Plasma concentrations of PL 5'-phosphate (PLP), which is the active coenzyme form of vitamin B-6, are reduced during inflammation. The underlying mechanisms may include altered tissue distribution or increased catabolism via pyridoxal (PL) to pyridoxic acid (PA). Recently, we showed that catabolic enzyme activity could be assessed by substrate product ratios measured in plasma.

OBJECTIVE

We evaluated the ratios PA:PL, PA:PLP, and PA:(PL + PLP) as possible markers of vitamin B-6 catabolism.

DESIGN

Cross-sectional and longitudinal data were derived from the Western Norway B-Vitamin Intervention Trial. We analyzed associations of ratios with inflammatory markers and other clinical variables by using multiple linear regression and partial correlation. In addition, intraclass correlation coefficients (ICCs) were used to assess the ability of plasma indexes to differentiate between subjects.

RESULTS

PA:(PL + PLP) had the highest ICC of all vitamin B-6 metabolites and ratios tested. In regression models, the inflammatory markers C-reactive protein, white blood cell count, neopterin, and kynurenine:tryptophan collectively accounted for 28% of the total and > 90% of the explained variation in PA:(PL + PLP). For individual B-6 metabolites, corresponding numbers were 19-25% and 20-44%, respectively, with vitamin supplement intake, smoking, and kidney function (estimated glomerular filtration rate) as additional predictors.
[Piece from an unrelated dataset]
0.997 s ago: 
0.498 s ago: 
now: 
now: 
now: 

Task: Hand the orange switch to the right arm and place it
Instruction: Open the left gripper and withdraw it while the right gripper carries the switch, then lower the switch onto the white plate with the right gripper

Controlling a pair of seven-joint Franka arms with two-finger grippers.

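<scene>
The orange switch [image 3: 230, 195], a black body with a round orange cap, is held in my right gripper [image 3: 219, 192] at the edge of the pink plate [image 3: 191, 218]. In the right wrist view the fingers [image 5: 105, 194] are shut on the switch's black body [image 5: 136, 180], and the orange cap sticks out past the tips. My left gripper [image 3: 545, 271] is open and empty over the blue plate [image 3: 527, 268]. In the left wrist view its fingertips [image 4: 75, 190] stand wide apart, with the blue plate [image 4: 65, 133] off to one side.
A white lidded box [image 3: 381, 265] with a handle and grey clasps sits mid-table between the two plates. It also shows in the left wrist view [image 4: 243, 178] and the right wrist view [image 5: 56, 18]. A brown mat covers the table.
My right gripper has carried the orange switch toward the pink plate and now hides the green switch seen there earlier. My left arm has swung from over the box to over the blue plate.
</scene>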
In an analysis of receiver operating characteristics, PA:(PL + PLP) discriminated high inflammatory concentrations with an area under the curve (95% CI) of 0.85 (0.81, 0.89).

CONCLUSIONS

Broad-specificity enzymes upregulated to reduce oxidative and aldehyde stress could explain increased catabolism of vitamin B-6 during inflammation. The ratio PA:(PL + PLP) may provide novel insights into pathologic processes and potentially predict risk of future disease.